Can 30 Rock still surprise the viewer, six seasons in? As with Jack’s attempt at clairvoyance, the answer is yes: but just a little. I did not expect 30 Rock to return much changed from its long hiatus and in most respects it sure didn’t. You knew you were going to get a satire of NBC programming. (America’s Kidz Got Singing! a typically dead-on parody that, also typically, ran out of gas before it ran out of airtime.) You knew that a couple of characters would get a more realistic character treatment (this time Liz, and to a lesser extent Jack) while others would get as full-on cartoony as the writers’ concepts demanded; thus we had the usually-sweet Kenneth rejoicing about his beloved coworkers’ going to “Black Hell” and “Women’s Hell” (a.k.a. “Aroused Dog Heaven”), because he needed to shoulder a religious-nutjob story this week. You knew there would be a slew of tightly-packed jokes, some of them hilarious, and just enough character development to keep the whole thing from spinning off into orbit.
The character development was for Liz, who surprised her coworkers, and I’m guessing the audience by showing that she (1) could be uncomplicatedly happy and (2) apparently has herself a fella on the down-low. I like this direction for Liz; it makes sense that a woman who’s had success in her career and has dated guys who look like Matt Damon and Jon Hamm would be able to move past neurotic self-flagellation and enjoy what objectively looks like a pretty sweet (if demanding) life. Finding joy with the Timeless Torches—people having an unashamedly uncool good time—is classic Liz, as is the idea that she would take life inspiration from the side of a box of Satchel Paige tampons. But I also have hopes for the Mystery Man story, less for the mystery itself than for the idea that 30 Rock might try to shake up its formula and develop a longer-term arc for the lead character.

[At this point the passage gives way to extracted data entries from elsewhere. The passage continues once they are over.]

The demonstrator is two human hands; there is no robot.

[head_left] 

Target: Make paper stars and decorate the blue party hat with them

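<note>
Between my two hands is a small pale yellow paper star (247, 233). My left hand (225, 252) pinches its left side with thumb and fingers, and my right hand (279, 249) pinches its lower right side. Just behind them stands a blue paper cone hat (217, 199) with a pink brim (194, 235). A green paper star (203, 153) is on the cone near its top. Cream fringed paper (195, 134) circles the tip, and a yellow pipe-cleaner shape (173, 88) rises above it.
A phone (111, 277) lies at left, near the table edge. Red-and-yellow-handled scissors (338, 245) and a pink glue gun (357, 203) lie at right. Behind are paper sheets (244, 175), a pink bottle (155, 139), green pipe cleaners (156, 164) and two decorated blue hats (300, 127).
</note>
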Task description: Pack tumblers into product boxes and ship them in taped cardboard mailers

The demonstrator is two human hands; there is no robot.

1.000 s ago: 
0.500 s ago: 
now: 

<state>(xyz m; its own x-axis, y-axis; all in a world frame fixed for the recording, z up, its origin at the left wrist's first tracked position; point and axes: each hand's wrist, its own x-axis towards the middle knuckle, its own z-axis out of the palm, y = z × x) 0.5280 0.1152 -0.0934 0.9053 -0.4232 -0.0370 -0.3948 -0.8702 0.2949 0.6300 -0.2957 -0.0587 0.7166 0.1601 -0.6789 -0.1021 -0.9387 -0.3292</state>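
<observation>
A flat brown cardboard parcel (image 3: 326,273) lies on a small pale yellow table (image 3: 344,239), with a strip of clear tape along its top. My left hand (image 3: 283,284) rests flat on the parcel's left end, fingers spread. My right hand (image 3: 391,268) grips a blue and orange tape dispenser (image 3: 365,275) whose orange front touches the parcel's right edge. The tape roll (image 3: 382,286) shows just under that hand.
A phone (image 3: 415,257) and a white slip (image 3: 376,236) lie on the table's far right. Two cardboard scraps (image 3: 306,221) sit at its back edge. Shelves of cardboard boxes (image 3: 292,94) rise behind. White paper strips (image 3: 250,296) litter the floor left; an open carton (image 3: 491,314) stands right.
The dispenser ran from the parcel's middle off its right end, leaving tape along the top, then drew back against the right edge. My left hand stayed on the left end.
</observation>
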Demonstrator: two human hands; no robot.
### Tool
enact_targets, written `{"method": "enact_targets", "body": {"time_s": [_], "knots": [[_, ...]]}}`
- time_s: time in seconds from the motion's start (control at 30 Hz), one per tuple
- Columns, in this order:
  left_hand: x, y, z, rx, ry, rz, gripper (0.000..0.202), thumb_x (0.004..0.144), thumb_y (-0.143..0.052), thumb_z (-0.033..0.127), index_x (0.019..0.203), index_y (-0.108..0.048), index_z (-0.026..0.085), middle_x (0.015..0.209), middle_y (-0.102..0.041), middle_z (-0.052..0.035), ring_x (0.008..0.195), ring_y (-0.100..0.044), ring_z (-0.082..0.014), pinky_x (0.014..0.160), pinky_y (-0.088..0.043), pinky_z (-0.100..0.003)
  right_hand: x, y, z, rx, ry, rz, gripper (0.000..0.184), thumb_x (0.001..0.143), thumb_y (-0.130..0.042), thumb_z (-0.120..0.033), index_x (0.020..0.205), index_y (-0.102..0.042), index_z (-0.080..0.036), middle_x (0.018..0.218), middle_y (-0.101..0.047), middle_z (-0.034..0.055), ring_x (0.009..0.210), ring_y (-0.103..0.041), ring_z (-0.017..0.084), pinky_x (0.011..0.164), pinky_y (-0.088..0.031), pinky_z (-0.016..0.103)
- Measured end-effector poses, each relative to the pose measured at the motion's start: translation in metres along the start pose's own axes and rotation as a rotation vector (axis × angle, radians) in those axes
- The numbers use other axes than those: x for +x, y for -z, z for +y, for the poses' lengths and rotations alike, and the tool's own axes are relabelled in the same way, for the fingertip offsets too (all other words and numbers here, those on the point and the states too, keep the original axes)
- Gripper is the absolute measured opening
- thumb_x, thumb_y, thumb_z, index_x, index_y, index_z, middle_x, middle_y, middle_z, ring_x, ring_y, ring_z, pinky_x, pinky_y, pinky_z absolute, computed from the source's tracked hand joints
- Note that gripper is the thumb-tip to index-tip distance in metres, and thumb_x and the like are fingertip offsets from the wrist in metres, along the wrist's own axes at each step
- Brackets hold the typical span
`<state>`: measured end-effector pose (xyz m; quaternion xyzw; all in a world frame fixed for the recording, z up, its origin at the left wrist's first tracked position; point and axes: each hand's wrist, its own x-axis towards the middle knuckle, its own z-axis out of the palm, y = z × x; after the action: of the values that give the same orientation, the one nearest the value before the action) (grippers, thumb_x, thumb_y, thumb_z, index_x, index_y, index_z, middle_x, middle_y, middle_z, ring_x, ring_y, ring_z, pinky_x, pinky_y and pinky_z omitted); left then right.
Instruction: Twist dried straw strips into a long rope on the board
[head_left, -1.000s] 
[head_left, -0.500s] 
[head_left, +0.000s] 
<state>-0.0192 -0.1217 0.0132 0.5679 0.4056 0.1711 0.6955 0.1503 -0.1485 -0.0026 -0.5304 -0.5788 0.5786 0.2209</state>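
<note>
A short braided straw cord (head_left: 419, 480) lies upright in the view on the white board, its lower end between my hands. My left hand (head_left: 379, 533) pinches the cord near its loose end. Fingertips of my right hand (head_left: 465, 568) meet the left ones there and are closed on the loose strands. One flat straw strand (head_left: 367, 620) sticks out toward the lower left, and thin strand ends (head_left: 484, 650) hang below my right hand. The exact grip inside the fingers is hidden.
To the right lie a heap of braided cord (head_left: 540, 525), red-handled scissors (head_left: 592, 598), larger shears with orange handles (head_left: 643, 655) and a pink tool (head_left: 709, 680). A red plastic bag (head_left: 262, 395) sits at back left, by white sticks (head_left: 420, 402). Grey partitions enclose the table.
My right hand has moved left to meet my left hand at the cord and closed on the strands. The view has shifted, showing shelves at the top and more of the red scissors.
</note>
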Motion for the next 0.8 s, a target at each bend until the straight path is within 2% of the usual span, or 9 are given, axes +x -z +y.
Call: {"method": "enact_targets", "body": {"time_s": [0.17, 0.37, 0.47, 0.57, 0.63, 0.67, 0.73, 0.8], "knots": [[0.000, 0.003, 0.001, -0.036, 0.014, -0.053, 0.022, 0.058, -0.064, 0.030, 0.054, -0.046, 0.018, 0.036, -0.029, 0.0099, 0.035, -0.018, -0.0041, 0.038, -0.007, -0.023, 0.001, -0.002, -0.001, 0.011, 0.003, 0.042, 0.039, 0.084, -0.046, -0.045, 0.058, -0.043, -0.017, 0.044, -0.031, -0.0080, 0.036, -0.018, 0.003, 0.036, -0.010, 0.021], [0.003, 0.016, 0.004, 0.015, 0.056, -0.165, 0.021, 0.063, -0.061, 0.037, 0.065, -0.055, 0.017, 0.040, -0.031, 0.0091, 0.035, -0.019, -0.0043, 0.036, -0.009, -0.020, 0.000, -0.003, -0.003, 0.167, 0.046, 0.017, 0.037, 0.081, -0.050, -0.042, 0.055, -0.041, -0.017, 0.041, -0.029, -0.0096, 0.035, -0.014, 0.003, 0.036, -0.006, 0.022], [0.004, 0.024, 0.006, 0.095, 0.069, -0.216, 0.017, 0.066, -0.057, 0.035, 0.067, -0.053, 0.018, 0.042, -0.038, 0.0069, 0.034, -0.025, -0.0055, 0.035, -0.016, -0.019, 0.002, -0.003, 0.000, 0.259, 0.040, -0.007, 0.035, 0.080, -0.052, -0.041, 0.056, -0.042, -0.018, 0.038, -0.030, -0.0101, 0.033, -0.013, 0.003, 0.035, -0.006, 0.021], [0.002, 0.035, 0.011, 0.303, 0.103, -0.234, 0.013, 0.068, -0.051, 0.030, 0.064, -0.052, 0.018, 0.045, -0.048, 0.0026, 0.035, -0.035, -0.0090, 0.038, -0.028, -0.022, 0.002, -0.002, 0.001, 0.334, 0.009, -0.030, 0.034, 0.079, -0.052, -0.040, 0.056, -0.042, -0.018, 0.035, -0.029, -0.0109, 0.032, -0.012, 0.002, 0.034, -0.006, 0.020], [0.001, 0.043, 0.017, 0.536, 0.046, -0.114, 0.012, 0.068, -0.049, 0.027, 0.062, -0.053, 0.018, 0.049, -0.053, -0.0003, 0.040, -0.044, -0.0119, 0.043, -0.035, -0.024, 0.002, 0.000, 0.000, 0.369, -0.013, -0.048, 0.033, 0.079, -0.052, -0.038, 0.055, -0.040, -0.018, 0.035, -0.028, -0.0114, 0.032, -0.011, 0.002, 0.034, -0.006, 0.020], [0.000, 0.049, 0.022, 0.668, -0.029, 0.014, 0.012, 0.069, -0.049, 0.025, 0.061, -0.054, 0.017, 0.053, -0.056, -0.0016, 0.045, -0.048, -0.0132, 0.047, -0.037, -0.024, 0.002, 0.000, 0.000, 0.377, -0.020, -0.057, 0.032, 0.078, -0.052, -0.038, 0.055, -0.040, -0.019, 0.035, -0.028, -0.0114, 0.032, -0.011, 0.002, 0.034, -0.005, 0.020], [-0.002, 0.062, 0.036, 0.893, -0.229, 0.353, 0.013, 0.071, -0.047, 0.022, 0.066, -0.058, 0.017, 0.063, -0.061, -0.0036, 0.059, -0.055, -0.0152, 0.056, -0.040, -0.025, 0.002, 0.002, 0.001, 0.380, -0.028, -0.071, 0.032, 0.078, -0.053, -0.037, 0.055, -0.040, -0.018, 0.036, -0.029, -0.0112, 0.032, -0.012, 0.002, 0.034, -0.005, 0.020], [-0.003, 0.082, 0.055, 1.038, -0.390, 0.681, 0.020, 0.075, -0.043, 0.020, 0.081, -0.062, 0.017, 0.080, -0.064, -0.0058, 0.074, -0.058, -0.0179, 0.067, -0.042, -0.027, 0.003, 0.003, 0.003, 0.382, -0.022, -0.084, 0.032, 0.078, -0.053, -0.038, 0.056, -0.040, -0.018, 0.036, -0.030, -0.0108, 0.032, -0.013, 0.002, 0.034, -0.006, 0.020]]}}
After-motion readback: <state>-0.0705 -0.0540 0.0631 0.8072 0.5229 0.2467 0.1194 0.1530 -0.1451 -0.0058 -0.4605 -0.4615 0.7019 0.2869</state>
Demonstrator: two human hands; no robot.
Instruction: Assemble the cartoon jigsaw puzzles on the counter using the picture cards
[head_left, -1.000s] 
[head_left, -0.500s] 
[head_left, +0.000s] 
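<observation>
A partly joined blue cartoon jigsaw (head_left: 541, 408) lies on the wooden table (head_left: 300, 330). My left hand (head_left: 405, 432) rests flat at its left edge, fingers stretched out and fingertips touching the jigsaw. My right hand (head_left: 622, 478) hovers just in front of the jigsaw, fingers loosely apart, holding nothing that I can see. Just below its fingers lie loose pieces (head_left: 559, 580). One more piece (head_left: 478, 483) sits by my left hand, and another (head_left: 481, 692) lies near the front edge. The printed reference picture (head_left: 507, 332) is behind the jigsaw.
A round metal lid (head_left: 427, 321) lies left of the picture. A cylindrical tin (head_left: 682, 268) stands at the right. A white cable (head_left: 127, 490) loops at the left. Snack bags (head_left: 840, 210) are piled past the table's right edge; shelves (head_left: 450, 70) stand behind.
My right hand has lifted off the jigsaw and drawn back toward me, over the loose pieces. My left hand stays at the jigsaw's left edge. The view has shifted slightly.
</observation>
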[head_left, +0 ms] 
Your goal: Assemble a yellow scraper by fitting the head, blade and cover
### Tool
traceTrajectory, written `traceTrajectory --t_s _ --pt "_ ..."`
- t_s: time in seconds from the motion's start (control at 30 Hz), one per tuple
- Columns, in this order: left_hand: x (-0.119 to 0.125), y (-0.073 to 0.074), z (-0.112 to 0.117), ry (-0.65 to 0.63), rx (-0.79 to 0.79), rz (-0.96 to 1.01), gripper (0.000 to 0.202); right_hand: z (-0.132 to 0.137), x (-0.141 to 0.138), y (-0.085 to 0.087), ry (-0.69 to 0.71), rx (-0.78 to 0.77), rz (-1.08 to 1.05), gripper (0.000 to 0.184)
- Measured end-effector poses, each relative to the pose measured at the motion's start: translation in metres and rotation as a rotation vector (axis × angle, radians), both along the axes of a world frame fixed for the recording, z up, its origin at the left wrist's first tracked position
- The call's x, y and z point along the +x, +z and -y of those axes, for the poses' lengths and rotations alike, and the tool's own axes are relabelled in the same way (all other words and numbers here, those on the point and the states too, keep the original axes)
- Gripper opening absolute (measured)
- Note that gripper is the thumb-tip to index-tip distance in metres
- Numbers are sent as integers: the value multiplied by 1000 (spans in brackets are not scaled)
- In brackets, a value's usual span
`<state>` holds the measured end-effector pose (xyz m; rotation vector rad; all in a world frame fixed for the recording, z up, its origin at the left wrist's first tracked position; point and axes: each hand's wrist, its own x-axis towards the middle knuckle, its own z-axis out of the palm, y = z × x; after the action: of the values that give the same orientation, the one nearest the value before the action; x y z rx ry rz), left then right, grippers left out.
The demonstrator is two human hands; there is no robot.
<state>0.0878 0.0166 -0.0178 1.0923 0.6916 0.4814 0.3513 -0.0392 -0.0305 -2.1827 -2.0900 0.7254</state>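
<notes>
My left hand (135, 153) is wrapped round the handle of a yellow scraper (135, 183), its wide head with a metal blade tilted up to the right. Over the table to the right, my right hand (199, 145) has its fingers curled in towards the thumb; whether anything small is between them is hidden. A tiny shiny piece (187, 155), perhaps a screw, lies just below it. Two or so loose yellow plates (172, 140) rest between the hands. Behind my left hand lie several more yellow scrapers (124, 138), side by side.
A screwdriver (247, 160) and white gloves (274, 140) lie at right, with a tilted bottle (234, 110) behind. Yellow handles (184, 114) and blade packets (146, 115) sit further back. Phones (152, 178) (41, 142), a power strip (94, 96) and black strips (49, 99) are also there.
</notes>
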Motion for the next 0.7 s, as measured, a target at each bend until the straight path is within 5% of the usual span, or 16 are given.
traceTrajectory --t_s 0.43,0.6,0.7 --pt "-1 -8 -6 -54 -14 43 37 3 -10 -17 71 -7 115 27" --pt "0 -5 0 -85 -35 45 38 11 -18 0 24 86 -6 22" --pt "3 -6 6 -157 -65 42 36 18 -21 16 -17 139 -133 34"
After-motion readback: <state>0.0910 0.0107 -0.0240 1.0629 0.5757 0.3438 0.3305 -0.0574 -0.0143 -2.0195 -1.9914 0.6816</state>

I’m not counting on anything after one episode; it’s entirely possible that Happy Liz could join Liz’s Future Adopted Baby on the pile of discarded 30 Rock arcs. (It was good to see that the show hasn’t forgotten Avery—who it now has married to Kim Jong-Un—but it would be nice to see it do more with Jack-as-dad than this week’s offhanded “Mommy”-as-”Money” gag.) And “Dance” itself wasn’t a stellar episode, quotable one-liners notwithstanding, but I’m at least happy for this small promise. Six seasons in, do we know everything we need to know about 30 Rock? It’s possible, but I hope not.